§ What you need to do:
Only the lines below from the one containing "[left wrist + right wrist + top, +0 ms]" to the one containing "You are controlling" should be repeated, both included and unchanged.

[Items from a dataset]
----------------------------------------
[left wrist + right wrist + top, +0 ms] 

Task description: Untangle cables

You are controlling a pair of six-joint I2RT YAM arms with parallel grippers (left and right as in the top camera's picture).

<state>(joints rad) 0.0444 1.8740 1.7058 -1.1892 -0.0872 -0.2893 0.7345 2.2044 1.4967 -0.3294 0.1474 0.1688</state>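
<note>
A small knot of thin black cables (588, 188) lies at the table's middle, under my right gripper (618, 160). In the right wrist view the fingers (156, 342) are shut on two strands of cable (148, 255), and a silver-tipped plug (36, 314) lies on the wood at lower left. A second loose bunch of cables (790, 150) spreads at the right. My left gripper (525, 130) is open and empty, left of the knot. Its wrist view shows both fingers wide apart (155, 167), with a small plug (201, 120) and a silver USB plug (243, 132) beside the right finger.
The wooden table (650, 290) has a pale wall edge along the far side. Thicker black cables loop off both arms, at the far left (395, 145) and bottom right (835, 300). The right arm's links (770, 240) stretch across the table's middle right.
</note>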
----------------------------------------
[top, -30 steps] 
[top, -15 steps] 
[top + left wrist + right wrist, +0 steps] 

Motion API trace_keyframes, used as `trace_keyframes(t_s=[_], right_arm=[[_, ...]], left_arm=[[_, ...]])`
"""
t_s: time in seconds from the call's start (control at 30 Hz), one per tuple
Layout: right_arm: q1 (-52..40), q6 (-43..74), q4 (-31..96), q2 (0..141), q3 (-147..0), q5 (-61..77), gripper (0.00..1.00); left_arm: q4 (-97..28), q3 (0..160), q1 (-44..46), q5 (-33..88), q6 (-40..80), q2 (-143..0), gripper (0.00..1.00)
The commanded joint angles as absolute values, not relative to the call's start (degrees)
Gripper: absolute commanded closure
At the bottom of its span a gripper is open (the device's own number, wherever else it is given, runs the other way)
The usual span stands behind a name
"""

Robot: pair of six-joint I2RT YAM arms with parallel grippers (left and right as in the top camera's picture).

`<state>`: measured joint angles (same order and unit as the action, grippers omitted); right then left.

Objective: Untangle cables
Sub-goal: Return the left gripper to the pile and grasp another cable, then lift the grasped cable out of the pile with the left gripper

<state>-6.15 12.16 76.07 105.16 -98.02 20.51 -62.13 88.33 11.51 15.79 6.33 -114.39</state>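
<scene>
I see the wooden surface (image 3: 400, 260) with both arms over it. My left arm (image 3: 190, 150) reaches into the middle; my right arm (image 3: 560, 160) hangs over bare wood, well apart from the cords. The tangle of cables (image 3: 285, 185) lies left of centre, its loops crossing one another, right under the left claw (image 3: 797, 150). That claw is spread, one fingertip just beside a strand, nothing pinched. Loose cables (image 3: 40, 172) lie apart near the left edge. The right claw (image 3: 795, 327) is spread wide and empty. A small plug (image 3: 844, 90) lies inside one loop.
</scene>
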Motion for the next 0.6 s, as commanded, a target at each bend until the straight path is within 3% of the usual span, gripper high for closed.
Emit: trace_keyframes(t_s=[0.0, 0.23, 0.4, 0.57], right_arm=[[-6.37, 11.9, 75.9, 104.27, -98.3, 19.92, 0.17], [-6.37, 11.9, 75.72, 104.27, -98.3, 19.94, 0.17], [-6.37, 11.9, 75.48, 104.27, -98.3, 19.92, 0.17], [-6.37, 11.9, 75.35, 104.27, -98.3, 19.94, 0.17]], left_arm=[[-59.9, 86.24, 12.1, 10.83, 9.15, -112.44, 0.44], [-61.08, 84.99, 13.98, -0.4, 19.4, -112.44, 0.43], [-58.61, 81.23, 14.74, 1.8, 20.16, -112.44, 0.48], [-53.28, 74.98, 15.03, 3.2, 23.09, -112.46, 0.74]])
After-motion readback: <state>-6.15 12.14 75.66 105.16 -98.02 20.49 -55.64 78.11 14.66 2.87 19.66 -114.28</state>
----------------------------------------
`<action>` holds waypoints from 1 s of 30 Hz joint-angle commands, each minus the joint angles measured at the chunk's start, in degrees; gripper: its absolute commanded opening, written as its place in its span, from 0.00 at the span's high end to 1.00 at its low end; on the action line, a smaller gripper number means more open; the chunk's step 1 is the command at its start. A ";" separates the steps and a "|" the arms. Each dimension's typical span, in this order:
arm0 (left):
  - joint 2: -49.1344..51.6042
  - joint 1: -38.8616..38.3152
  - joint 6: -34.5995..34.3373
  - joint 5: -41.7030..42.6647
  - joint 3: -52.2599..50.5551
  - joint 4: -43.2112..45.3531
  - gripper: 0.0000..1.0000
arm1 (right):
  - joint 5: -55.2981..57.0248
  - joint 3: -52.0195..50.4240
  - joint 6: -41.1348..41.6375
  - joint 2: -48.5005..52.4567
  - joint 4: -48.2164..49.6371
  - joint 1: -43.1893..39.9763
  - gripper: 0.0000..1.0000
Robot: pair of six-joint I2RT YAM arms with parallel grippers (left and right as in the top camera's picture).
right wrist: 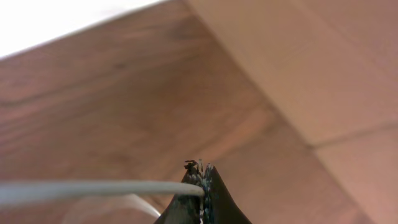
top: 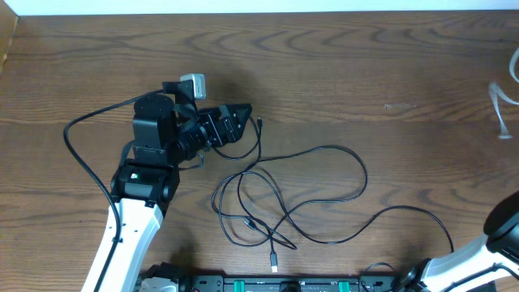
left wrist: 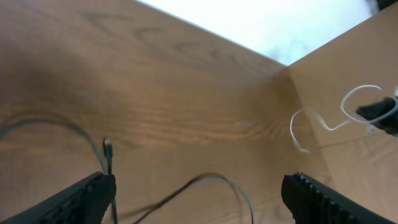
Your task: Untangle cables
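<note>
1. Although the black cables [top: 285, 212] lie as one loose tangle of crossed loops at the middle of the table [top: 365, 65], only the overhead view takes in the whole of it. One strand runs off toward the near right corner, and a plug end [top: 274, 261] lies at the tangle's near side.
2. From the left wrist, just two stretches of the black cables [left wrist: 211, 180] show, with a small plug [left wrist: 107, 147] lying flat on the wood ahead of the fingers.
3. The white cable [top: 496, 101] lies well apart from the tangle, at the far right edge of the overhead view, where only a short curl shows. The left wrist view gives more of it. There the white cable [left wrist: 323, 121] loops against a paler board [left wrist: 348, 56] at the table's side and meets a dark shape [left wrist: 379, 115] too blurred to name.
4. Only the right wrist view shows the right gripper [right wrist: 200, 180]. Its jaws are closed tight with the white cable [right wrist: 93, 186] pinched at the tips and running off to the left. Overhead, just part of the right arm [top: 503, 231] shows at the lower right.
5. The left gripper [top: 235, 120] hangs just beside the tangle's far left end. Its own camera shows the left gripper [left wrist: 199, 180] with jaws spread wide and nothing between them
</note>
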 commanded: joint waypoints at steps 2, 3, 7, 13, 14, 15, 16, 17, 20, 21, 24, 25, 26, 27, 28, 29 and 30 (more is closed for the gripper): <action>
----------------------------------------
§ Written reply:
[left wrist + right wrist + top, +0 ms] 

Task description: Untangle cables

You are controlling a pair of six-joint I2RT YAM arms with parallel grippers (left and right as in the top camera's picture).

The answer given here is complete.